Par un jugement n° 1216457/6-1 du 31 janvier 2014, le tribunal administratif de Paris a ordonné, avant dire droit, que la CNCCFP lui communique les documents en litige.
Par un jugement n° 126457/6-2 du 3 juin 2014, le tribunal administratif de Paris, après avoir pris connaissance des documents en litige, a fait droit à la demande de Mme C...et de la société d'édition de Médiapart, à condition, s'agissant des listes de donateurs et des contrats de travail des cadres et employés de la campagne présidentielle de M.E..., que soient occultés certains éléments permettant l'identification des intéressés.
Procédure devant le Conseil d'Etat
Par un recours et un mémoire en réplique, enregistrés les 8 et 22 juillet 2014 au secrétariat du contentieux du Conseil d'Etat, la CNCCFP demande au Conseil d'Etat de prononcer le sursis à exécution de ce jugement n° 126457/6-2 du 3 juin 2014 du tribunal administratif de Paris.
Elle soutient que les conditions posées par l'article R. 821-5 du code de justice administrative permettant de prononcer le sursis à exécution d'une décision juridictionnelle rendue en dernier ressort sont remplies au motif que :
- la communication des documents en litige aurait un caractère irréversible ;
- le tribunal administratif aurait omis de statuer sur le moyen tiré de ce que cette communication porterait atteinte au secret de ses délibérations ;
- le tribunal administratif aurait entaché son jugement de dénaturation et commis une erreur de droit en jugeant que cette communication ne risquait pas de divulguer le comportement d'une personne de nature à lui porter préjudice ;
- le tribunal administratif aurait commis une erreur de droit en jugeant que les pièces justificatives de recettes dont la communication a été demandée, et en particulier la liste des donateurs dans le cadre de la campagne présidentielle menée par M. D...E...en 2007, étaient communicables après occultation de certaines de leurs mentions.
Par deux mémoires en défense, enregistrés les 21 et 22 juillet 2014, Mme F...C...et la société d'édition de Médiapart concluent au rejet du recours.
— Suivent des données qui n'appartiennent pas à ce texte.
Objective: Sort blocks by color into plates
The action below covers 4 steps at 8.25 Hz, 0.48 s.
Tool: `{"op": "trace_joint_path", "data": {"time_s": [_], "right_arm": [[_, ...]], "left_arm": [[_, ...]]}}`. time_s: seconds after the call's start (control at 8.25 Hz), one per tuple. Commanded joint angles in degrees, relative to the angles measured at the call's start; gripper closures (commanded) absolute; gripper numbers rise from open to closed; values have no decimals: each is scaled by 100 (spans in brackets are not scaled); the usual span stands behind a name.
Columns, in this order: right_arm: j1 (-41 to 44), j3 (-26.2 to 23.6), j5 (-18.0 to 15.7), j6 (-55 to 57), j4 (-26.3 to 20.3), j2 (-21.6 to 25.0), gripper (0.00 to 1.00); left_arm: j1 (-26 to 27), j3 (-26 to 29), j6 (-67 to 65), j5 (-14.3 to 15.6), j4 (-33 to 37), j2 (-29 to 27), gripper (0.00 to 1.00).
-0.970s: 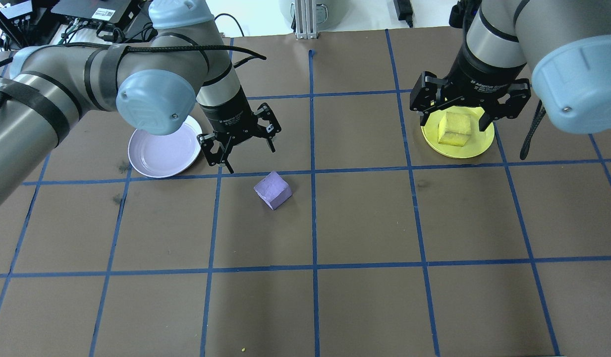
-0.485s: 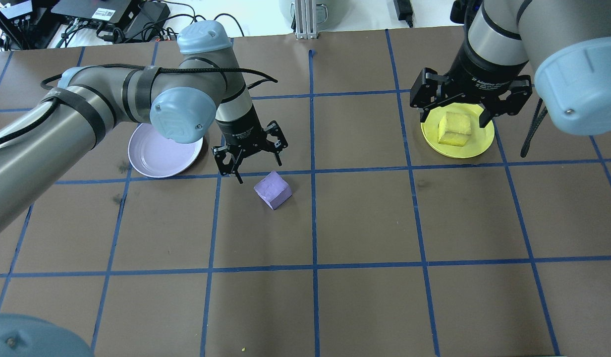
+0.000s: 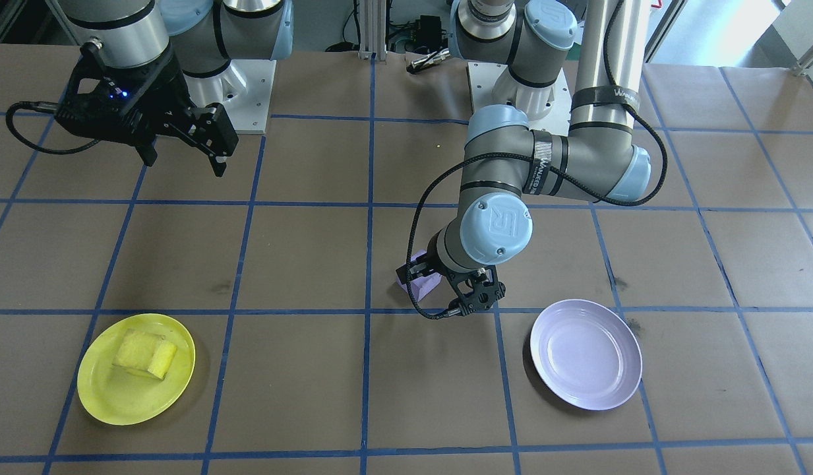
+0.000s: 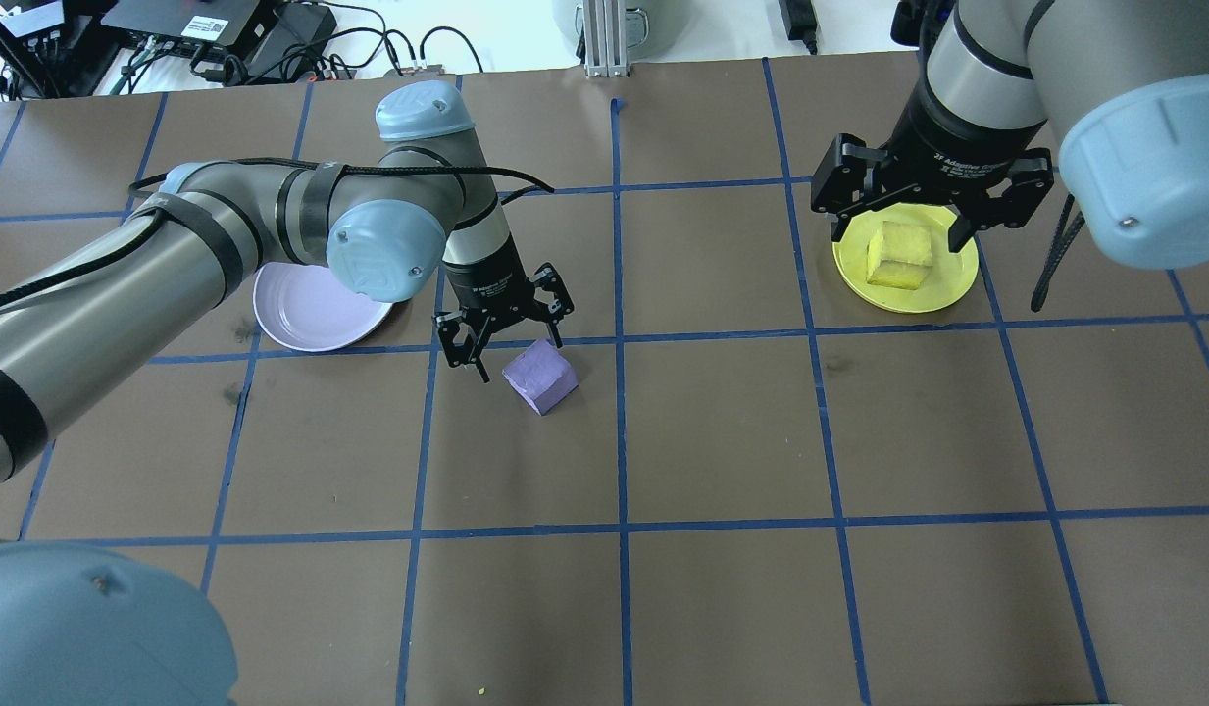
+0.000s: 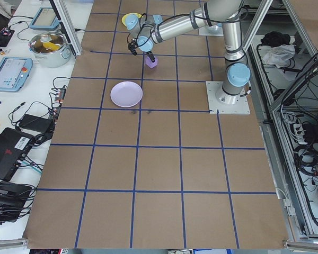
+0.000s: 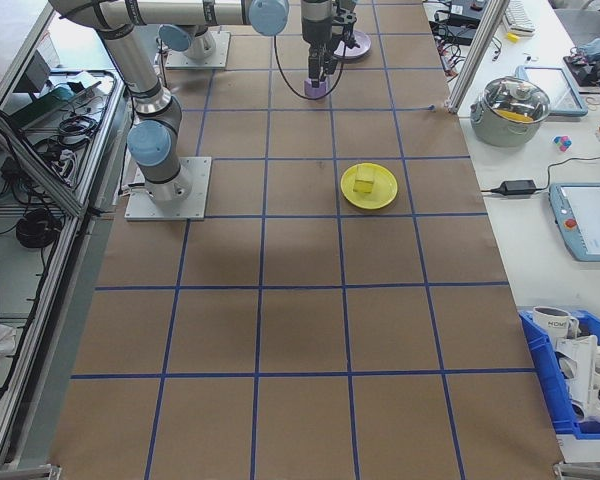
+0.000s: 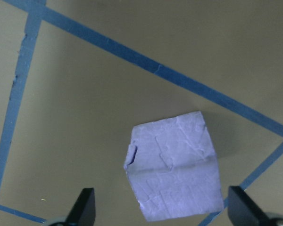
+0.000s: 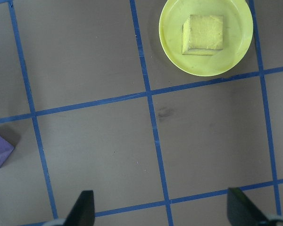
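1. Over the last second the left tool (image 4: 506, 331) has dropped and moved away from the purple plate (image 4: 310, 316) toward the purple block (image 4: 539, 377). It now hangs just at the block's 11 o'clock in the overhead view, fingers spread, holding nothing.
2. That looks like an approach to a pick. The block sits on the desk (image 4: 722, 441), untouched, between the finger tips in the wrist view.
3. The yellow block (image 4: 899, 255) already lies in the yellow plate (image 4: 952, 279), so that half appears done.
4. The right tool (image 4: 923, 211) hovers above the yellow plate, spread and empty.
5. The purple plate lies at the purple block's 10 o'clock, near, partly hidden by the left arm.
6. Nothing lies between block and plate but blue tape lines (image 4: 619, 338).
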<state>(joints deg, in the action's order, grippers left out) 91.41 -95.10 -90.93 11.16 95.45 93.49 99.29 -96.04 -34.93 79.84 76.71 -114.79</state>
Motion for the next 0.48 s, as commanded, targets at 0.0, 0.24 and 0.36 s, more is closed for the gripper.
{"op": "trace_joint_path", "data": {"time_s": [0.0, 0.24, 0.36], "right_arm": [[0, 0, -12, 0, 0, 12, 0], [0, 0, -21, 0, -9, 12, 0], [0, 0, -30, 0, -9, 12, 0]], "left_arm": [[-14, 50, -461, -47, -86, -210, 0], [-15, -2, -559, -224, -86, -307, 0], [-15, -2, -533, -224, -86, -377, 0]]}}
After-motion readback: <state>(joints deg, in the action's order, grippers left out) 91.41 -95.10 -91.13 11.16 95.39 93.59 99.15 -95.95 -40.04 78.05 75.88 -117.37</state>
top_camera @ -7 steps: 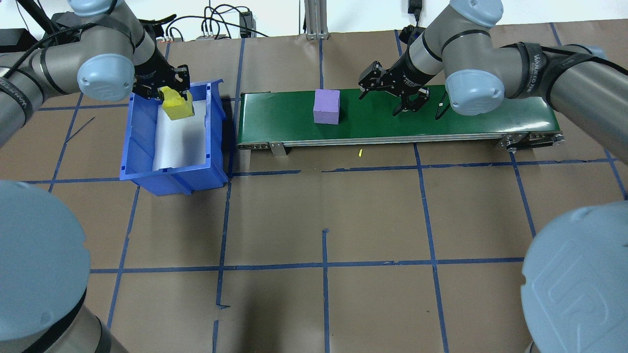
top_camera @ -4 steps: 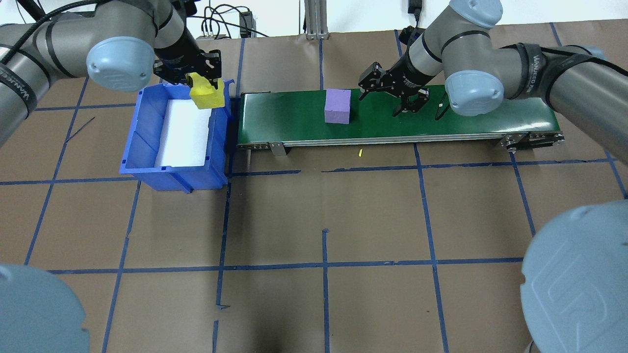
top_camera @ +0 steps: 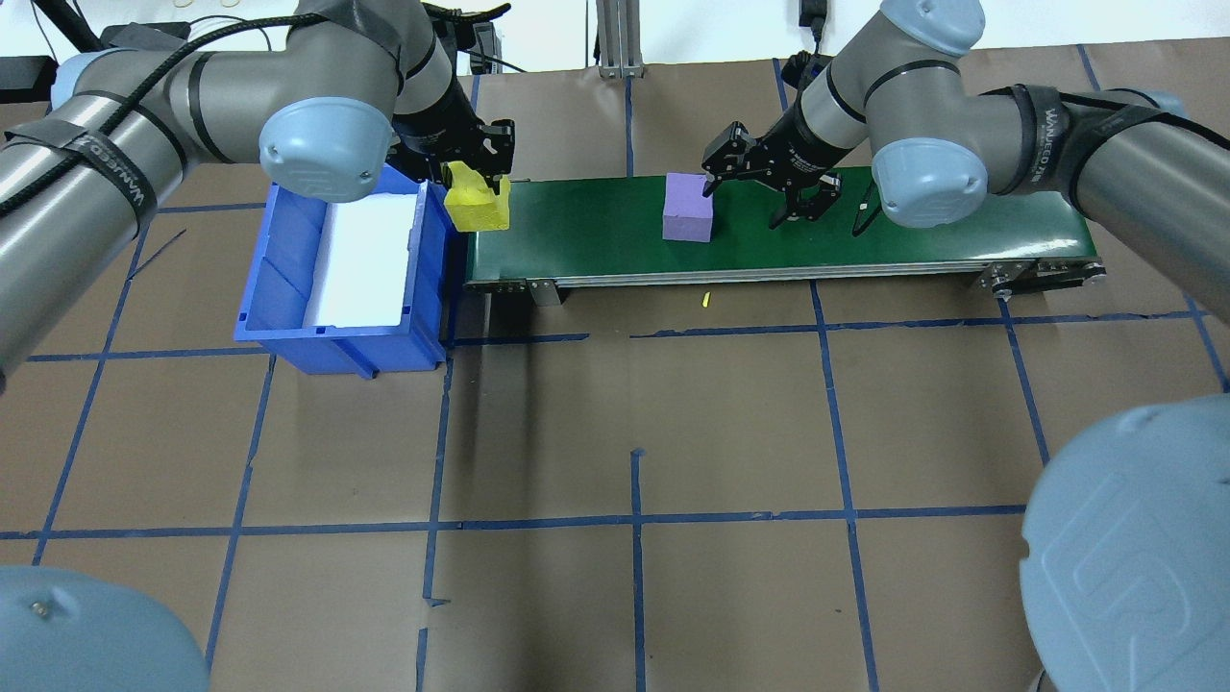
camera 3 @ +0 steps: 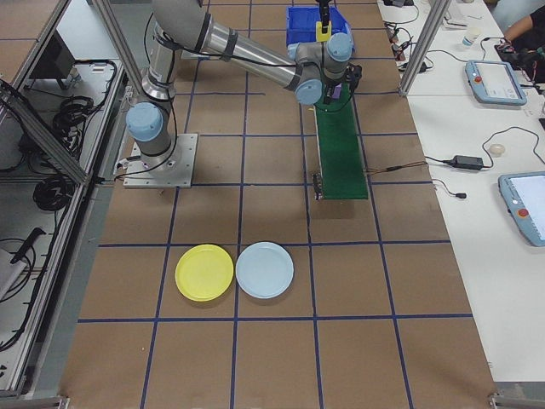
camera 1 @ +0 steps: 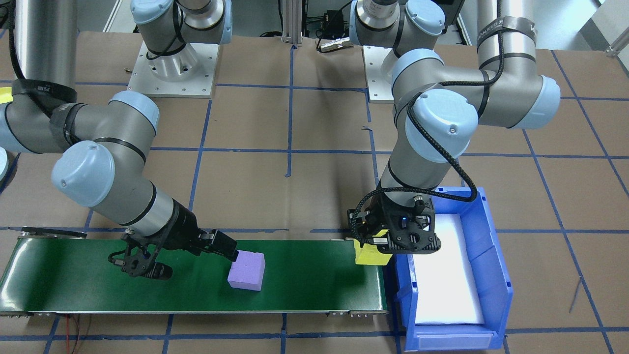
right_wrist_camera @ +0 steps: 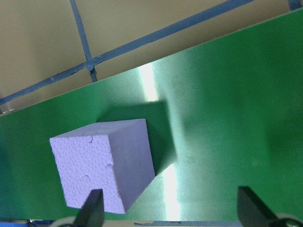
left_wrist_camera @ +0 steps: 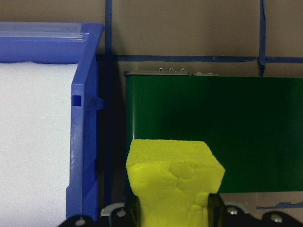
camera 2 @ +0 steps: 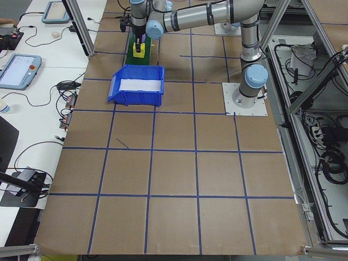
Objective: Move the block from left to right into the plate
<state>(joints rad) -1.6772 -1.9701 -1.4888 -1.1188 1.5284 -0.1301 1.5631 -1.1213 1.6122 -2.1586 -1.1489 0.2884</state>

Ils soutiennent que les moyens soulevés par la requérante ne sont pas fondés.
Des observations, enregistrées le 21 juillet 2014, ont été présentées par M. A...B....
Des observations, enregistrées le 22 juillet 2014, ont été présentées par M. D...E....
Vu :
- les autres pièces du dossier ;
- le code électoral ;
- la loi n° 78-753 du 17 juillet 1978 ;
- le code de justice administrative.
Après avoir entendu en séance publique :
- le rapport de Mme Anne Iljic, Auditeur,
- les conclusions de M. Xavier Domino, rapporteur public.
La parole ayant été donnée, avant et après les conclusions, à la SCP Monod, Colin, Stoclet, avocat de la société d'édition de Médiapart et de Mme F...C....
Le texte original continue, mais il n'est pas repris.